Bolton's comments came shortly before Biden announced the White House is joining the European Union in imposing a first round of sanctions against Russian individuals and groups in response to Putin's official recognition of the self-proclaimed people's republics of Donetsk and Luhansk in eastern Ukraine.

Biden announced sanctions against two financial institutions, sovereign debt, and elite individuals in Russia Tuesday afternoon, calling them the "first tranche" of U.S. sanctions and saying the country could take more action if Russian forces advance further into Ukraine.

Bolton advised the White House to "bring the guillotine down on all the sanctions they've been contemplating and take additional steps" in order to avoid further military action by Russia, adding that the U.S. should have placed more troops in Ukraine several months ago.

"I think we should have had more American forces in Ukraine, not to fight the Russians but to train with the Ukrainians, and to show those Russian generals looking across the border and seeing American flags," Bolton told Mitchell. "Biden took that off the table, saying there would be no American forces involved, and he got nothing for it."

Considering Bolton's record as a war hawk who aggressively pushed the false claim that Iraq harbored weapons of mass destruction to justify the 2003 invasion of the country, urged former President Donald Trump to withdraw from the Iran nuclear deal against the advice of international experts, and urged regime change in Venezuela, critics including Win Without War called on media outlets to "STOP giving John Bolton airtime."

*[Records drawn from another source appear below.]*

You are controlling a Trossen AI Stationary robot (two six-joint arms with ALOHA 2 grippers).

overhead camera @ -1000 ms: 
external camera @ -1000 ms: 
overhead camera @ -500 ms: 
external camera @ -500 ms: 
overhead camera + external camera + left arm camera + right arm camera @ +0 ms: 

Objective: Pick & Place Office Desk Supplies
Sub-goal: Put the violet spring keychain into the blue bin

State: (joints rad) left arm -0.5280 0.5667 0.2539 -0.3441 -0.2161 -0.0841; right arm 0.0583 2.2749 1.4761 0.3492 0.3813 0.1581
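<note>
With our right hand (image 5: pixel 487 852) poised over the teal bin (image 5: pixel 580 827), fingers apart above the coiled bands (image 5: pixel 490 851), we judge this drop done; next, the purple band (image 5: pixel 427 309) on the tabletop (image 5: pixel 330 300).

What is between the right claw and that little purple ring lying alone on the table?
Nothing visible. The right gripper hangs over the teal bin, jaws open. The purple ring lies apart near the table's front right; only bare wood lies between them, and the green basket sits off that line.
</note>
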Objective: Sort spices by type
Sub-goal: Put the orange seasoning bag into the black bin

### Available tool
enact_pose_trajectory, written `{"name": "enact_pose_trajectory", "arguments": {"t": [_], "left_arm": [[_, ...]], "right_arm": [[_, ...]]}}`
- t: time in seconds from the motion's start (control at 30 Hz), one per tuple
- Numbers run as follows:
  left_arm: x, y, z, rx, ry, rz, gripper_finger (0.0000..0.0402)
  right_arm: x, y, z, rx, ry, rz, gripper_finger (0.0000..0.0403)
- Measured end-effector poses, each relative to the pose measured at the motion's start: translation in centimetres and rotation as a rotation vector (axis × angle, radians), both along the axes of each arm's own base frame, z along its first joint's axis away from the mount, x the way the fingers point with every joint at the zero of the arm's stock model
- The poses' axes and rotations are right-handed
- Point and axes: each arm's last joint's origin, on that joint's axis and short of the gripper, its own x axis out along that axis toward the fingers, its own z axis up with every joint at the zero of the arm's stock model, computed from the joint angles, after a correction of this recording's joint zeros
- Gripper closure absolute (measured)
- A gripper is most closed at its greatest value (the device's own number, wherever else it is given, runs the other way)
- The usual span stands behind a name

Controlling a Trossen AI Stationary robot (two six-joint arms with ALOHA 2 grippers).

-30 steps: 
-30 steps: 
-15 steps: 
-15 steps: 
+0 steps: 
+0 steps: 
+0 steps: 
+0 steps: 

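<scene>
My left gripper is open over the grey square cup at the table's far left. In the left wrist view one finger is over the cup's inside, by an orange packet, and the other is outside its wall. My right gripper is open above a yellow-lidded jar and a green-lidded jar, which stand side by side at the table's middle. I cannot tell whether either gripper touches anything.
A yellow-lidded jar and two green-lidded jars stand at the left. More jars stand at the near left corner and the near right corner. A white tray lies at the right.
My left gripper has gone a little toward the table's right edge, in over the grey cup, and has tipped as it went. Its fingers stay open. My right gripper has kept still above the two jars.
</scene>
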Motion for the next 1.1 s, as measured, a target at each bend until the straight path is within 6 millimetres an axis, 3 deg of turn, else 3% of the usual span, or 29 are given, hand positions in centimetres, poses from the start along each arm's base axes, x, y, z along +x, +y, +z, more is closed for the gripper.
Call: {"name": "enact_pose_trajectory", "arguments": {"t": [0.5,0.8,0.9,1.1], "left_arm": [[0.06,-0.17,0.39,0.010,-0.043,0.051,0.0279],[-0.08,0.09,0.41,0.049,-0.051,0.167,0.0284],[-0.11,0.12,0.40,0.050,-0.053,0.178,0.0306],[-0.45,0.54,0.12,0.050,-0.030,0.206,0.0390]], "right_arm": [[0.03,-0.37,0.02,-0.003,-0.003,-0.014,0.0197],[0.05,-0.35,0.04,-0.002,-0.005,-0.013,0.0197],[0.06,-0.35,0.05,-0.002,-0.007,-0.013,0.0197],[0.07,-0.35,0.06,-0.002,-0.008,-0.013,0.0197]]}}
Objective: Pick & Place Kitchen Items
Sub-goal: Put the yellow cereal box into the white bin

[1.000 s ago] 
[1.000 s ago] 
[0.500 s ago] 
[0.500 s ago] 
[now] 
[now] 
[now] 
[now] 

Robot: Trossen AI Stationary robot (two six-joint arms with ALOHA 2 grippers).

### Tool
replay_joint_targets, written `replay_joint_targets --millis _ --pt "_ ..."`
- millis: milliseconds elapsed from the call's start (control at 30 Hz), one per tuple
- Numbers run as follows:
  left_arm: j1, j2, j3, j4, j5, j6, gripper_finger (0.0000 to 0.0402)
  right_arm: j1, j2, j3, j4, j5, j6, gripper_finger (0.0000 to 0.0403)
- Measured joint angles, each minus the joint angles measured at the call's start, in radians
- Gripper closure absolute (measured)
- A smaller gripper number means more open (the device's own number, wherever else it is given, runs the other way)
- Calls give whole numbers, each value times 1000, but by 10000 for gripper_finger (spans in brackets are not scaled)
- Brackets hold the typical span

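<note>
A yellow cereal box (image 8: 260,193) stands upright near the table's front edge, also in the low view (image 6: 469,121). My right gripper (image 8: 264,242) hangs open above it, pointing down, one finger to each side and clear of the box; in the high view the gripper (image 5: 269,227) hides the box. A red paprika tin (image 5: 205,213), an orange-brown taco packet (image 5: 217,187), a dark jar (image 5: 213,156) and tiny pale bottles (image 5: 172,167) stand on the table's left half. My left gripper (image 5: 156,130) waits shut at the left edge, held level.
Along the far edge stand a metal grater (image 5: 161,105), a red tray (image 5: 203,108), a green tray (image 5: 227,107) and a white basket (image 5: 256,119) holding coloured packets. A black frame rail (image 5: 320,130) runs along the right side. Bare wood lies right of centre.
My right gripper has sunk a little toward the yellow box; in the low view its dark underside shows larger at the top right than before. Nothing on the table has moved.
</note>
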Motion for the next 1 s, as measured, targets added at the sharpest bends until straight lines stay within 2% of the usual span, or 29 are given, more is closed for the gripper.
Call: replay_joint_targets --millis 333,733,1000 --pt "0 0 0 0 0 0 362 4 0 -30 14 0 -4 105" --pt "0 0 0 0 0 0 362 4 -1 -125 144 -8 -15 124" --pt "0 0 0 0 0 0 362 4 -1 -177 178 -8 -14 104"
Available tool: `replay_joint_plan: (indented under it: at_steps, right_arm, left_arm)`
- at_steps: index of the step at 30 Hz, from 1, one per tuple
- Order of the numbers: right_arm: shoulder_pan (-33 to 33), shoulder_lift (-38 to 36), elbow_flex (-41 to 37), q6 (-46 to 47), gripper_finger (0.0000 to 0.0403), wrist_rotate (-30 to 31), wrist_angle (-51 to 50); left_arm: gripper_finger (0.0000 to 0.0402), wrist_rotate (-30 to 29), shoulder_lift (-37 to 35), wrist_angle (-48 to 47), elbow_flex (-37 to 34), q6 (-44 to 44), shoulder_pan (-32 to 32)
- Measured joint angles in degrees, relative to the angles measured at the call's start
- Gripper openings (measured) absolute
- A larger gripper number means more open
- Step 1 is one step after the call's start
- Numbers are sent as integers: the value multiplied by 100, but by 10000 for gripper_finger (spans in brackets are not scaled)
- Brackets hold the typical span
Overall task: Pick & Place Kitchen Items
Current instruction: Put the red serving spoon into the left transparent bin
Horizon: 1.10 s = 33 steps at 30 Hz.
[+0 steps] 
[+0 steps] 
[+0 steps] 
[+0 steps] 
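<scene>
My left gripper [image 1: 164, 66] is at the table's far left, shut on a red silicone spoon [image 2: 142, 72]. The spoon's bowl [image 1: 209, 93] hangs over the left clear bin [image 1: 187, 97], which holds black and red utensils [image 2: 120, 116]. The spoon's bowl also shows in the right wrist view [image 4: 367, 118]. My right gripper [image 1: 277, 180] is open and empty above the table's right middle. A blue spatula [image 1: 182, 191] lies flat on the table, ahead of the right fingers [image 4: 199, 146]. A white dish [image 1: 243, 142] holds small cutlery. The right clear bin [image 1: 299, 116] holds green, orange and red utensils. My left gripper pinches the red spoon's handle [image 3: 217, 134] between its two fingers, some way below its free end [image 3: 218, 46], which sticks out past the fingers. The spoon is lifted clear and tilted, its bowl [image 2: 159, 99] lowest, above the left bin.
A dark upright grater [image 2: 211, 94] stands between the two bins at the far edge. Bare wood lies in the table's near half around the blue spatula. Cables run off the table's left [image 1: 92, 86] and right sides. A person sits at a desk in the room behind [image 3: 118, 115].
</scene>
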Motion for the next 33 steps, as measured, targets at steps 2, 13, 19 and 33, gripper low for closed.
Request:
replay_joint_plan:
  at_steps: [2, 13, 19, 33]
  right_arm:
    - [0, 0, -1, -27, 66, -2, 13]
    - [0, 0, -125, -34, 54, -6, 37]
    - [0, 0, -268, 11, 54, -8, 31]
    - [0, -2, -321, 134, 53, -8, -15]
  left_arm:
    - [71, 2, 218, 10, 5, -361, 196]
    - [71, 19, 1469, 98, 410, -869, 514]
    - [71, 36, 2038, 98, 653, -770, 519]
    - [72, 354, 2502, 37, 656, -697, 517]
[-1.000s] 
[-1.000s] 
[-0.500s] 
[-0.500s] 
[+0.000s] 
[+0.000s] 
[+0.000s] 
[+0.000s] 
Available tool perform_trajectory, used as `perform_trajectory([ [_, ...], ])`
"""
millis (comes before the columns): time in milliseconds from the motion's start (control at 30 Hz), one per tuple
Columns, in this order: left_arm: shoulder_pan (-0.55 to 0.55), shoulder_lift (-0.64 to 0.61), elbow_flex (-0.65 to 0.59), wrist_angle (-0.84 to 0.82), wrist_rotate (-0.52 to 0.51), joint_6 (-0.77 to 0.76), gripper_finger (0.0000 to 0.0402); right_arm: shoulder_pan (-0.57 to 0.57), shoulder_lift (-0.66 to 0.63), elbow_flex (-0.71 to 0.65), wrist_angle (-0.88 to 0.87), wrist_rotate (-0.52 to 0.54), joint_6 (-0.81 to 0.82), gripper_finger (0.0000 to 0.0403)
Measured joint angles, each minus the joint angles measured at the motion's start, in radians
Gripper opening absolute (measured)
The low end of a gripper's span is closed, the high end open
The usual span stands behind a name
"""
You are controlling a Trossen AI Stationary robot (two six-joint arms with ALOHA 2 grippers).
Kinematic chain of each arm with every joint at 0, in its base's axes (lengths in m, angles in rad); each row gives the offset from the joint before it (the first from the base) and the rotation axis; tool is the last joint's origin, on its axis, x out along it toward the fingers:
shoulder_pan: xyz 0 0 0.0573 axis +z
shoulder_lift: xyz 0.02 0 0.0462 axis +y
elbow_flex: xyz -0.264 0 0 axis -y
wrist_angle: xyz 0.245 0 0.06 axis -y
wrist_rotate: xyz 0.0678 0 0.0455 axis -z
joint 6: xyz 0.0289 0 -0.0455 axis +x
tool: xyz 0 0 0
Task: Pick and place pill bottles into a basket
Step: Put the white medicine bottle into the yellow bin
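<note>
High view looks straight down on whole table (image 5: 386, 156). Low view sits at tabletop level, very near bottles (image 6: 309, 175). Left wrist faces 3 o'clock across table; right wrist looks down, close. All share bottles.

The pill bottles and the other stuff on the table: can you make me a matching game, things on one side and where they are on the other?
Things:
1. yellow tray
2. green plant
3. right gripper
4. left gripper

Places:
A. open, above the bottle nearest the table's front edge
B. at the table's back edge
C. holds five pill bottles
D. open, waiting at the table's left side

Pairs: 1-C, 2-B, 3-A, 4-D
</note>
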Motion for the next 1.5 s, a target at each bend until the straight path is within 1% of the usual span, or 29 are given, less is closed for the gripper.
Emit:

"Why is this person on my TV?" asked Andrew Lawrence of Media Matters for America, while podcast host Kyle Kulinski called Bolton "literally the last person on earth who should be giving foreign policy advice right now."

Mehdi Hasan, who also hosts a political news show on MSNBC, warned last week that media outlets that interview Bolton amid flaring tensions in Ukraine must at least "ask him some tough questions."

"We really, really don't need John Bolton's opinions on a new war," Hasan tweeted.